In his very interesting paper at the Rutgers Epistemology Conference, Higher-Order Evidence (PDF), David Christensen discusses a lot of cases where, in the process of investigating whether p, we learn something about our ability to detect whether p. In the primary cases Christensen discusses, we first come to believe p, then come to believe that our capacities are impaired in some way. And one of the epistemologically interesting questions is what we should do at this stage. I wanted to consider a slightly different question.
S is investigating a murder. She gets evidence E, and on the basis of that quite reasonably concludes that it is quite likely the butler did it (her credence in that is 2/3), a serious possibility that the gardener did it (her credence in that is 1/4), and very little chance that neither did it (her credence in that is 1/12).

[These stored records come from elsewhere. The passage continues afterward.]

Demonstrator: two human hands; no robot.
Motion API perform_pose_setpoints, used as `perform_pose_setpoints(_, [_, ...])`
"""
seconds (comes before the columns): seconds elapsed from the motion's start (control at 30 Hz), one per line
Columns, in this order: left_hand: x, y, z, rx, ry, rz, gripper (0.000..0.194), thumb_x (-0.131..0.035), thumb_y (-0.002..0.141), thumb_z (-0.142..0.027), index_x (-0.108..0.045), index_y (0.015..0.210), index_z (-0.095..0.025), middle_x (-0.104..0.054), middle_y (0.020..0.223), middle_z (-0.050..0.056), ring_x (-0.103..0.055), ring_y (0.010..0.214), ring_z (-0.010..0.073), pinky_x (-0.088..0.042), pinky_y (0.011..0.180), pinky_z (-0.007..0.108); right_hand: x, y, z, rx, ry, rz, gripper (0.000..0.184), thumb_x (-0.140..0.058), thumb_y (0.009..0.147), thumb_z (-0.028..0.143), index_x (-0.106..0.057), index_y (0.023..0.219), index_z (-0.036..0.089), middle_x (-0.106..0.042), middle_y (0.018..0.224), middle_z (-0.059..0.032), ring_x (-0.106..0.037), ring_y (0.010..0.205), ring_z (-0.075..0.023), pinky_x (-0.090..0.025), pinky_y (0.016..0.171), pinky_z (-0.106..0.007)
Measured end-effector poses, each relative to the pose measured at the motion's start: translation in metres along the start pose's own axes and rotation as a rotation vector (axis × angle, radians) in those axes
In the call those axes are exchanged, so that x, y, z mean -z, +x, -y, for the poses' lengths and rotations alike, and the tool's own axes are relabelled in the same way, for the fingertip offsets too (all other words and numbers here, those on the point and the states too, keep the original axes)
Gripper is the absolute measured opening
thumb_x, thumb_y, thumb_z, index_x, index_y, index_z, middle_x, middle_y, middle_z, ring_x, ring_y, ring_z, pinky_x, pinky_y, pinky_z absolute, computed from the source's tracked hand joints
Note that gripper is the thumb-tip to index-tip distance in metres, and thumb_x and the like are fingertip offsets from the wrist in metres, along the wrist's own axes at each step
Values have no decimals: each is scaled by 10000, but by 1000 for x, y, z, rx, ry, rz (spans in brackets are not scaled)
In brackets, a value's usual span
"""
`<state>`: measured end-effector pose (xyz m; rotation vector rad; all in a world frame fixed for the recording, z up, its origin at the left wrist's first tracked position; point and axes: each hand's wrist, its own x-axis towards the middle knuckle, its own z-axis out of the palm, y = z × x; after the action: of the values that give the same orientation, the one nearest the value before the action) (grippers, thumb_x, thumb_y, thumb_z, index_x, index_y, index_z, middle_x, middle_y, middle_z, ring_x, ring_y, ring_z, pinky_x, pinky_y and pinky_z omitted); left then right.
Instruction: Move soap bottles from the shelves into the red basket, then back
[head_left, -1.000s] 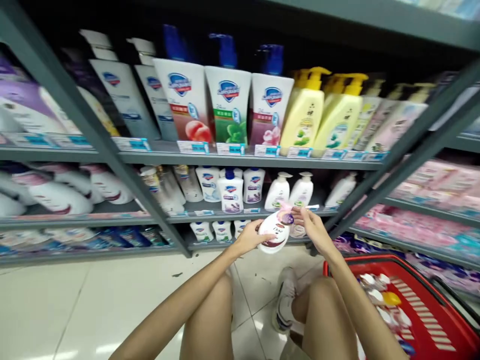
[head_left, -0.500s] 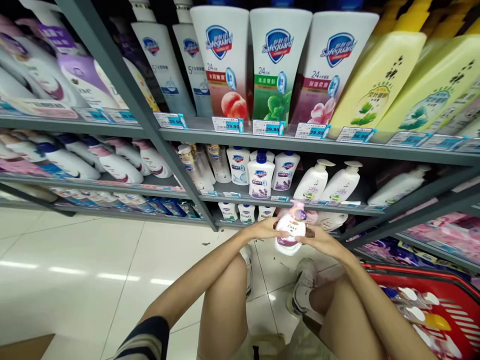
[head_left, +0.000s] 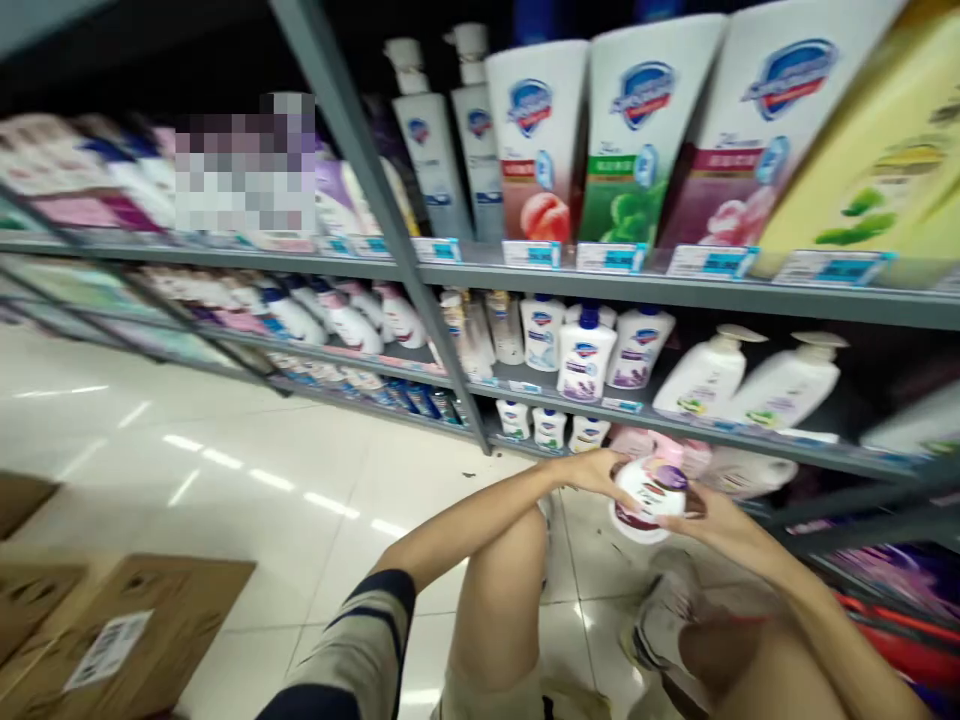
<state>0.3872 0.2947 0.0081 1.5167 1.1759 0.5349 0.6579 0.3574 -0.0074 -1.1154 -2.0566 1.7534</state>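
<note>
Both my hands grip a white pump bottle point(head_left: 651, 498) with a pink pump and a dark maroon band near its base. My left hand point(head_left: 600, 475) has its fingers round the bottle's left side. On the opposite side my right hand point(head_left: 701, 515) holds it, thumb across the front. The bottle is in front of the bottom shelf, above my shoes. Just behind it stand pink bottles point(head_left: 630, 442) and small white bottles point(head_left: 550, 428) on that shelf. Motion blurs the label.
Grey shelves point(head_left: 525, 275) hold big Safeguard bottles point(head_left: 536, 150) on top and lavender-labelled bottles point(head_left: 586, 355) in the middle row. Cardboard boxes point(head_left: 180, 600) lie on the tiled floor at left. A red basket point(head_left: 900, 640) stands at lower right.
My view has swung left, so the shelves appear further right and the cardboard boxes show more. The pump bottle stays in both hands, its top now tipped more toward the shelf.
</note>
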Motion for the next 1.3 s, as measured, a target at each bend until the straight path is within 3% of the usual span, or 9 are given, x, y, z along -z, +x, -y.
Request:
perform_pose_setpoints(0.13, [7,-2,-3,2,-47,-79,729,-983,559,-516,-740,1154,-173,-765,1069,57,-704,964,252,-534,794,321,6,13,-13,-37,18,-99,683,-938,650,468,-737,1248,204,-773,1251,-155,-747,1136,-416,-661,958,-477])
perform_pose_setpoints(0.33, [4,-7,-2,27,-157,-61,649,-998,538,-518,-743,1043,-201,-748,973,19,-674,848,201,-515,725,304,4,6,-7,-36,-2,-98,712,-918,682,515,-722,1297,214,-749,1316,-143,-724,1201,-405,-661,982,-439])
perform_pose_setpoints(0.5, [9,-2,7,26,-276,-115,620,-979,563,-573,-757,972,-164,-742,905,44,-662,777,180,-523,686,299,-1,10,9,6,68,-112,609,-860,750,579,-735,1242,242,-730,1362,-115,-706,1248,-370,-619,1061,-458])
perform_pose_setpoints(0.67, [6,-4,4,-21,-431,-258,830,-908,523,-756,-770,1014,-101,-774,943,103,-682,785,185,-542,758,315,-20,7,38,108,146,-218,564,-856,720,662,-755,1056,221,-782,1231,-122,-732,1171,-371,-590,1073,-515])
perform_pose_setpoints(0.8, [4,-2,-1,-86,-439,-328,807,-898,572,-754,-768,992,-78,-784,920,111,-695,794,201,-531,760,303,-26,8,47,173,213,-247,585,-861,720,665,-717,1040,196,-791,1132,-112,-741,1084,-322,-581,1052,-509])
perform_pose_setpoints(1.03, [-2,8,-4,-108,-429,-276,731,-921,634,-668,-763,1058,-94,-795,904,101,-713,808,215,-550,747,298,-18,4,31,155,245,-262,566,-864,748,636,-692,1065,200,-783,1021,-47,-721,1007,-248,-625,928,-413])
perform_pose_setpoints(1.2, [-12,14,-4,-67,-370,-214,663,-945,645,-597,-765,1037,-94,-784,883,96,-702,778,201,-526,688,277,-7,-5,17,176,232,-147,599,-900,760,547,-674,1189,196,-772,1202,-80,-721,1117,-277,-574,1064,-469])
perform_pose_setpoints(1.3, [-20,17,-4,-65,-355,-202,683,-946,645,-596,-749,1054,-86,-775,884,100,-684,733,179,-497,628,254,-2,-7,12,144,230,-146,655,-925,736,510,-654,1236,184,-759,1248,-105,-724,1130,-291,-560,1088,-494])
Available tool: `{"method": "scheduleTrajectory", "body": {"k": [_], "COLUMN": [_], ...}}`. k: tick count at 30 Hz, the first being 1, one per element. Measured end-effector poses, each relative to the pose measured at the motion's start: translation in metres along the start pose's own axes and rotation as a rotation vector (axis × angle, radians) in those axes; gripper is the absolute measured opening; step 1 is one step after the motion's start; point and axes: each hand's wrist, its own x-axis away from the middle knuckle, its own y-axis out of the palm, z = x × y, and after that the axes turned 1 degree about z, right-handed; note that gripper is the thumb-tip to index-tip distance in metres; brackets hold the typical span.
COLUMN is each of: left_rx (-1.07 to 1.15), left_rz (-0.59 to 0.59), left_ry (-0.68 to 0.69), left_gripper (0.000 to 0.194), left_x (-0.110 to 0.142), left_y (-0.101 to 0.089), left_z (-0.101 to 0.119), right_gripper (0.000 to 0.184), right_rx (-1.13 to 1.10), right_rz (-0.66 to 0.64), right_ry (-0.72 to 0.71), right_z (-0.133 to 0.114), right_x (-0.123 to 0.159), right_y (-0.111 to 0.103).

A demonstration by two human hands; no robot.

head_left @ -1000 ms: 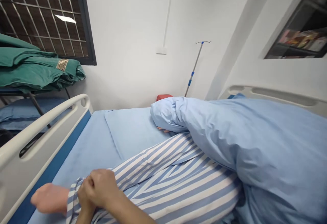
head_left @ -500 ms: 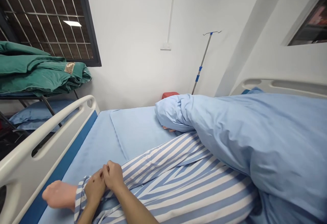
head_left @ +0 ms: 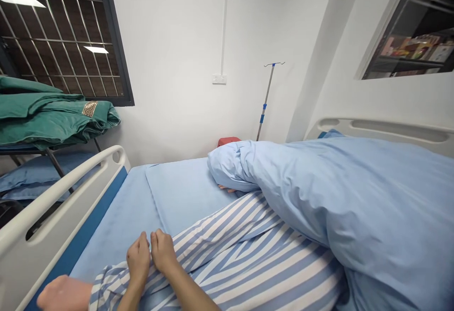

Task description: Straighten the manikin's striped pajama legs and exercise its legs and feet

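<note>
Striped blue-and-white trousers (head_left: 227,249) cover the legs of a figure lying on the bed. A bare foot (head_left: 65,293) sticks out of the cuff at lower left. My left hand (head_left: 139,259) is closed over the lower trouser leg, fingers curled out of sight. Just right of it, with a narrow gap between, my right hand (head_left: 163,250) is also closed at the same leg. Whether either fist pinches any cloth is hidden. A light blue quilt (head_left: 305,188) is folded back over the figure's upper part, with some fingertips (head_left: 227,188) showing under its edge.
A cream bed end board (head_left: 71,178) with cut-out grips rises at left, beyond the foot. Green folded bedding (head_left: 53,117) lies on a rack behind it. An IV pole (head_left: 266,103) and a red object (head_left: 229,140) stand past the far bed side. Another board (head_left: 383,126) is at right.
My hands have moved up the leg, away from the foot, and come slightly apart; before, they were touching. The camera view has tilted up and turned right.
</note>
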Motion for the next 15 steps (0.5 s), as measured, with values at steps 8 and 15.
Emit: {"method": "scheduleTrajectory", "body": {"k": [8, 15], "left_rx": [0.043, 0.077], "left_rz": [-0.091, -0.128], "left_ry": [0.071, 0.084], "left_gripper": [0.04, 0.038], "left_x": [-0.004, 0.008], "left_y": [0.03, 0.057], "left_z": [0.01, 0.032], "right_gripper": [0.033, 0.033], "right_rx": [-0.001, -0.141], "right_rz": [-0.034, 0.028], "right_ry": [-0.116, 0.061], "right_z": [0.011, 0.035], "right_x": [0.001, -0.002], "right_y": [-0.038, -0.059]}}
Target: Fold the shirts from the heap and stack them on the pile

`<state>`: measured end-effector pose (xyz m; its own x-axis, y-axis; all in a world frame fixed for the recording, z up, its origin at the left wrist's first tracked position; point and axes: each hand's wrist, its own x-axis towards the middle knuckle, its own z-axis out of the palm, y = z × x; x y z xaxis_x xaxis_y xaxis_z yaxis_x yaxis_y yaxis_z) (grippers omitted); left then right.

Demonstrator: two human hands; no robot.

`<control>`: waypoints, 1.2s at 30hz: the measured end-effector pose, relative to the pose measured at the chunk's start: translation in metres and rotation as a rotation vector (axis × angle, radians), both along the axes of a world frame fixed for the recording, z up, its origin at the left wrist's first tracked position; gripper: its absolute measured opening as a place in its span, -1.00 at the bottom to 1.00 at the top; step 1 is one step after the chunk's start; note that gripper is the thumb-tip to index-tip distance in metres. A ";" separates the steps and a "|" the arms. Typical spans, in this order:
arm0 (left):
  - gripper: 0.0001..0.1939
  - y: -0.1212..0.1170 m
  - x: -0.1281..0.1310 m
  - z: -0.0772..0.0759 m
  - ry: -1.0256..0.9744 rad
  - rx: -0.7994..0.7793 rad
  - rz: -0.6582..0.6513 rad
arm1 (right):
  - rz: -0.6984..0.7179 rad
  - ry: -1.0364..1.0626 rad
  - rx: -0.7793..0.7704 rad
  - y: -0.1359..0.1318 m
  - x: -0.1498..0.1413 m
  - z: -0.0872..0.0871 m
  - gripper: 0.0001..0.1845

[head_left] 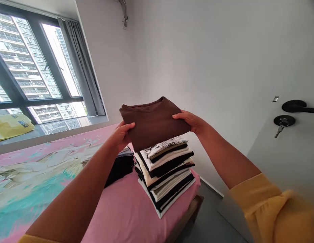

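Observation:
My two hands hold a folded brown T-shirt [153, 123] by its opposite sides, level in the air with the round neckline at the far edge. My left hand [122, 135] grips the left side and my right hand [187, 120] grips the right side. Directly beneath the shirt, and nearly touching its lower edge, stands a tall stack of folded clothes [164, 175] in black, white and cream. A smaller dark folded pile [120, 167] lies to the left of the stack, partly behind my left forearm.
The stack and pile rest on a bed with a pink and turquoise patterned cover [37, 175]. A wooden bed frame edge [188, 219] borders the grey floor at right. A door with a black handle and key [286, 118] stands at right, and a curtained window [37, 64] at left, with a yellow bag [12, 126] on its sill.

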<state>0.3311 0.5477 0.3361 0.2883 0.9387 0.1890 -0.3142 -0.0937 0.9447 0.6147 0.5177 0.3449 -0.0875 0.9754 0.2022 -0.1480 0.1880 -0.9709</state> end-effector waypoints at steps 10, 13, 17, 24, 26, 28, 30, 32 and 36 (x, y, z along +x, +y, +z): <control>-0.68 0.032 0.027 -0.085 0.219 -0.271 -0.113 | -0.038 -0.037 -0.308 0.031 0.047 -0.094 -0.65; -0.64 0.026 0.029 -0.075 0.268 -0.233 -0.068 | -0.099 -0.074 -0.278 0.036 0.042 -0.085 -0.70; -0.56 0.021 0.038 -0.071 0.173 -0.123 0.096 | -0.188 -0.020 -0.112 0.046 0.037 -0.082 -0.65; -0.80 0.032 0.040 -0.072 0.069 -0.419 0.121 | -0.090 0.001 -0.342 0.055 0.037 -0.077 -0.73; -0.87 0.039 0.044 -0.061 0.054 -0.461 0.127 | -0.123 -0.044 -0.279 0.060 0.036 -0.066 -0.71; -0.87 0.044 0.049 -0.051 0.054 -0.441 0.117 | -0.188 -0.069 -0.166 0.068 0.033 -0.055 -0.62; -0.83 0.047 0.053 -0.046 0.048 -0.404 0.126 | -0.259 -0.084 -0.088 0.074 0.032 -0.049 -0.53; -0.81 0.049 0.054 -0.049 0.064 -0.381 0.147 | -0.299 -0.119 -0.096 0.078 0.033 -0.052 -0.50; -0.80 0.045 0.046 -0.067 0.140 -0.405 0.133 | -0.328 -0.180 -0.221 0.074 0.036 -0.074 -0.57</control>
<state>0.3768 0.5927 0.2692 0.1565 0.9595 -0.2341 -0.1907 0.2619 0.9461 0.6508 0.5913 0.2704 0.2196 0.9756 -0.0044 0.0601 -0.0180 -0.9980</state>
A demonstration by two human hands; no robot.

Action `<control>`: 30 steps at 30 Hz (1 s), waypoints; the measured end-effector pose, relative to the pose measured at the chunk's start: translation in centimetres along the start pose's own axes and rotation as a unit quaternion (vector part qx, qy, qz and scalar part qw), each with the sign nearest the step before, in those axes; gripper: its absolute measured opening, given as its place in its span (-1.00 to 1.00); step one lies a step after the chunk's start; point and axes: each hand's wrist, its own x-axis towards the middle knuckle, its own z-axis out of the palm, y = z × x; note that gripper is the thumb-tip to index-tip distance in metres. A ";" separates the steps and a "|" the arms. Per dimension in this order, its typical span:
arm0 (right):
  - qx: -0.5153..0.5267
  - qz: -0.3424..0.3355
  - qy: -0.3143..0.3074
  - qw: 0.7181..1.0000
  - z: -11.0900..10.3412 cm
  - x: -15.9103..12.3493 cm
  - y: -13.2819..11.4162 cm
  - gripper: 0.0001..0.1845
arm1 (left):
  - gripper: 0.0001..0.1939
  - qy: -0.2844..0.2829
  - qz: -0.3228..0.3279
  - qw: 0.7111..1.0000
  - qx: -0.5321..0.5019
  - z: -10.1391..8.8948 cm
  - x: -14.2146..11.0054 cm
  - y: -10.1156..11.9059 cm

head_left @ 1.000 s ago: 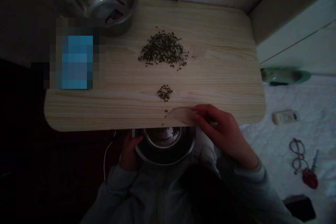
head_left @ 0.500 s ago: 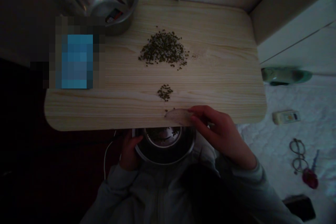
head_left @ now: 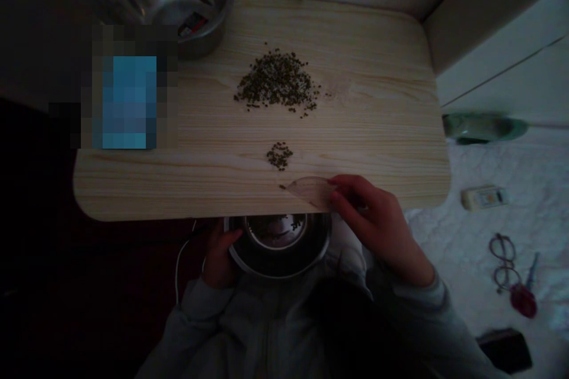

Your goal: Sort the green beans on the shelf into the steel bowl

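My right hand (head_left: pixel 373 216) pinches a thin, clear, curved piece of plastic (head_left: pixel 309 190) near the front edge of the wooden table (head_left: pixel 186 130). Close to the plastic's left tip lie a stray dark bean or two. A small cluster of dark greenish beans (head_left: pixel 280 156) sits just beyond it, and a larger pile of such beans (head_left: pixel 278 80) spreads farther back. Below the table edge, my left hand (head_left: pixel 222 257) grips the left rim of a metal bowl (head_left: pixel 280 260). Several beans lie on the bowl's bottom; the table hides its far side.
A large steel basin (head_left: pixel 213 35) stands at the back left, beside a pixelated blue object (head_left: pixel 128 100). Right of the table, a white quilted surface holds a remote control (head_left: pixel 484 197), glasses (head_left: pixel 502 260), a red item (head_left: pixel 523 300) and a green bottle-like object (head_left: pixel 484 128).
The plastic piece shifted slightly left, then back right and a little away from me. Some stray beans near the table edge are gone from there. My left hand stays on the bowl.
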 end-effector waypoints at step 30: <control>0.028 -0.008 -0.004 1.000 0.9 -0.5 -1.0 -0.77 | -0.77 -0.007 -0.046 0.998 -0.035 0.8 -0.2 0.0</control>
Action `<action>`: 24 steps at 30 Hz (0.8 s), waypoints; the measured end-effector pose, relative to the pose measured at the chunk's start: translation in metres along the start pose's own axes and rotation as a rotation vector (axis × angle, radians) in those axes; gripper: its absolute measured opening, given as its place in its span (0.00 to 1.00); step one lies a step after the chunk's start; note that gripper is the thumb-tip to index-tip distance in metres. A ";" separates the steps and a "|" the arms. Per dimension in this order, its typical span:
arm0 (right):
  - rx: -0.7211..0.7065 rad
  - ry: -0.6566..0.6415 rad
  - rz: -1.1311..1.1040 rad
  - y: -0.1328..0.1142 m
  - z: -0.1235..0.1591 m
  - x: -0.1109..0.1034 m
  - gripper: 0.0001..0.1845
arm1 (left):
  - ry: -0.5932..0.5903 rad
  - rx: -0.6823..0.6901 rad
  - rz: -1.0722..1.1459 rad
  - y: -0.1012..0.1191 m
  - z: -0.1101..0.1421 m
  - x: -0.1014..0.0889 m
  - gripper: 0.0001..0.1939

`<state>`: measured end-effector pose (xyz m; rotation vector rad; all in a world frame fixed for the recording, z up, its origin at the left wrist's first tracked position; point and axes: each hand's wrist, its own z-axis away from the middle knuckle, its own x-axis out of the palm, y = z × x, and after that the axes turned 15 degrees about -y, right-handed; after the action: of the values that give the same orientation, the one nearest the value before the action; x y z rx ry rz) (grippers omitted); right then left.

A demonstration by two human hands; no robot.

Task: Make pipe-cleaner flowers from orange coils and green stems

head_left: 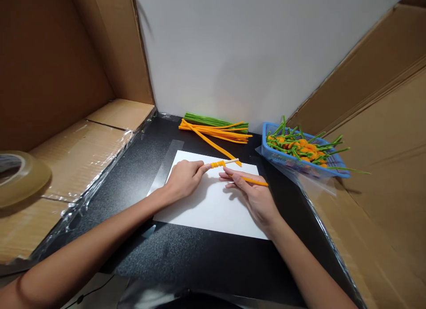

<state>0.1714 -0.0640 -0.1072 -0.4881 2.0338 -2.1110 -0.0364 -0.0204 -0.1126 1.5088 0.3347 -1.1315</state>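
Observation:
My left hand is closed over a thin wooden stick, pinching it where an orange pipe cleaner is coiled round it. The loose tail of that orange pipe cleaner runs through the curled fingers of my right hand, which grips it. Both hands rest over a white sheet of paper on the black table.
A bundle of orange pipe cleaners and green pipe cleaners lies at the back. A blue basket with several green-and-orange twisted pieces stands at the right. A tape roll sits at the left. Cardboard walls enclose both sides.

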 end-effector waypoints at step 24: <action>0.052 0.040 0.239 -0.008 -0.001 -0.008 0.19 | -0.015 0.013 -0.355 -0.009 -0.002 -0.018 0.26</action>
<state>0.1796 -0.0600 -0.1007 -0.1854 1.9423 -2.0387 -0.0509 -0.0093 -0.1037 1.4868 0.6033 -1.4234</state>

S then is told, by a usually reliable source, that she has taken some drug that leads to people systematically underestimating how strongly their evidence supports various propositions. So if someone’s taken this drug, and believes p to degree 2/3, then p is usually something that’s more or less guaranteed to be true by their evidence.
What should S do?
I think that if there is an answer, it is nothing, and that’s true of any such case where S comes to a rational conclusion, then gets evidence that she has been irrational. She can’t coherently raise her credences in all of these propositions, after all. And if anything was justified in response to learning about the drug, it would be raising her credence in all the propositions. So no reaction to learning about the drug is justified.
My impression is that my reaction to these cases is not the most popular one, to say the least. But I wondered what everyone else thought about the case.